It might seem to make sense to sacrifice some of your human resources if that motivates the others sufficiently, if they work harder and are more loyal because they're afraid of being purged, but humans don't actually respond well to threats and uncertainty. The communists don't have constant internal revolts, but they also don't have productivity nearly as high as nations that place people in a system they are happy to be part of with positive reinforcement and incentives. 

"Germania does practice conscription, because unfortunately no matter how wealthy you are your army has to compete against equally wealthy nations and bigger armies tend to win, all else being equal. At least, until technology is so advanced that most people either can't be trained to use it or are genuinely unnecessary on the battlefield. In peacetime most men were conscripted for a brief duration to prepare them for later reserve service; in wartime conscription quickly became universal, or rather, the army decided who not to enlist because their civilian jobs were more important to the war economy, in a sense conscrpting them into those jobs."

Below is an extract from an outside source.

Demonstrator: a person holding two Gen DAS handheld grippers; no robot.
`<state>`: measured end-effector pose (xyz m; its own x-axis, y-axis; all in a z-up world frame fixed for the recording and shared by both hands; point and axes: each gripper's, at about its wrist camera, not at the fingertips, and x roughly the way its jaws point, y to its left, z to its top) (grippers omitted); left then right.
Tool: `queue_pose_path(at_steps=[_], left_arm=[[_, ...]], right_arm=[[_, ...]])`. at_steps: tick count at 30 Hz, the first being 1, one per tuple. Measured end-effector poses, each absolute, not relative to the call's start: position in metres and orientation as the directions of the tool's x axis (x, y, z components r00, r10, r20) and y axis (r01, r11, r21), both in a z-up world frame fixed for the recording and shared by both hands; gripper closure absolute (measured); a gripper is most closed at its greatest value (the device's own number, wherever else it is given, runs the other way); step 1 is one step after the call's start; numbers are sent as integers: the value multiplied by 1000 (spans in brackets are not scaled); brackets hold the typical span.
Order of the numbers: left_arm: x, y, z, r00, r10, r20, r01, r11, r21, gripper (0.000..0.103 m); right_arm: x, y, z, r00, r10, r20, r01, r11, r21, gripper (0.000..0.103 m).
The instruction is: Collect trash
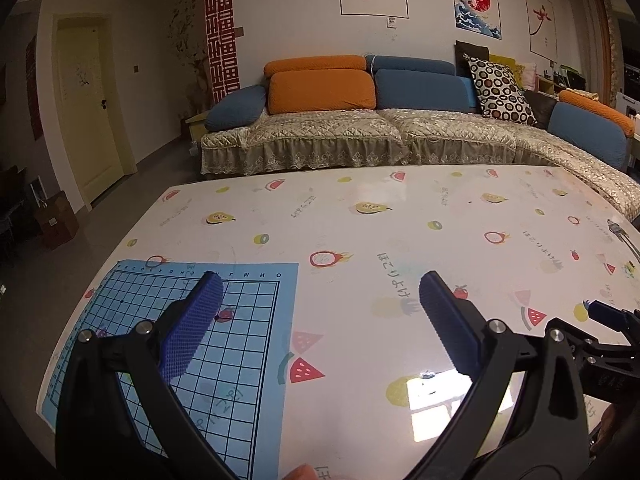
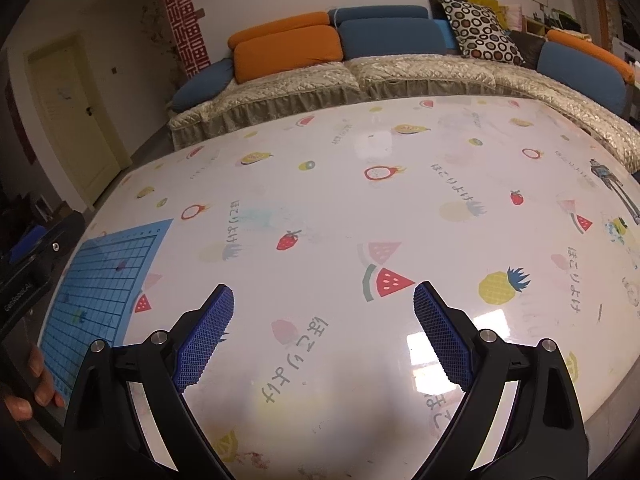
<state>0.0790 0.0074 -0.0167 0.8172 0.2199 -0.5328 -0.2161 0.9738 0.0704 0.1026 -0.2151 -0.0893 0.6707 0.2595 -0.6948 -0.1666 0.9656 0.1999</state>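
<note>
- Left wrist view: one left gripper hovers over the table, its two blue-padded fingers spread wide with nothing between them.
- One blue grid mat lies flat at the table's near left corner; the left finger hangs above it.
- One piece of the right gripper shows at the right edge, near but apart.
- Beyond the far table edge stands one sofa with two orange and several blue cushions; one door sits in the left wall.
- No trash can be made out on the fruit-print tablecloth; the middle of the table is open.
- Right wrist view: one right gripper is likewise spread wide and empty, above bare cloth.
- The grid mat lies to its left, by the left table edge.
- One hand holds the black body of the left gripper at the left border.
- Open tabletop runs clear to the far edge before the sofa.
</note>
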Motion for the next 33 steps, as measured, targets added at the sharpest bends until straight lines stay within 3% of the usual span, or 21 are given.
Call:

"I wasn't setting conscription policy or rounding up recruits, obviously, but I was in command of mostly conscripted soldiers. Some might have volunteered otherwise, but I'm sure many of them did not start out wanting to be there," because Tanya expects better than that from her men; most of them became crazy battle maniacs during their service but that's just following incentives and the known psychological effects of wartime service in an elite unit.

"....I volunteered for service myself, because I would have been conscripted as a mage once I came of age and I saw no profit in waiting. It was still peacetime then." Tanya was still foolish enough to hope the peace would last, that everyone's rational incentives would win out against Being X's thumb on the scale and whatever it is that makes men wage ruinous war even in the absence of Beings.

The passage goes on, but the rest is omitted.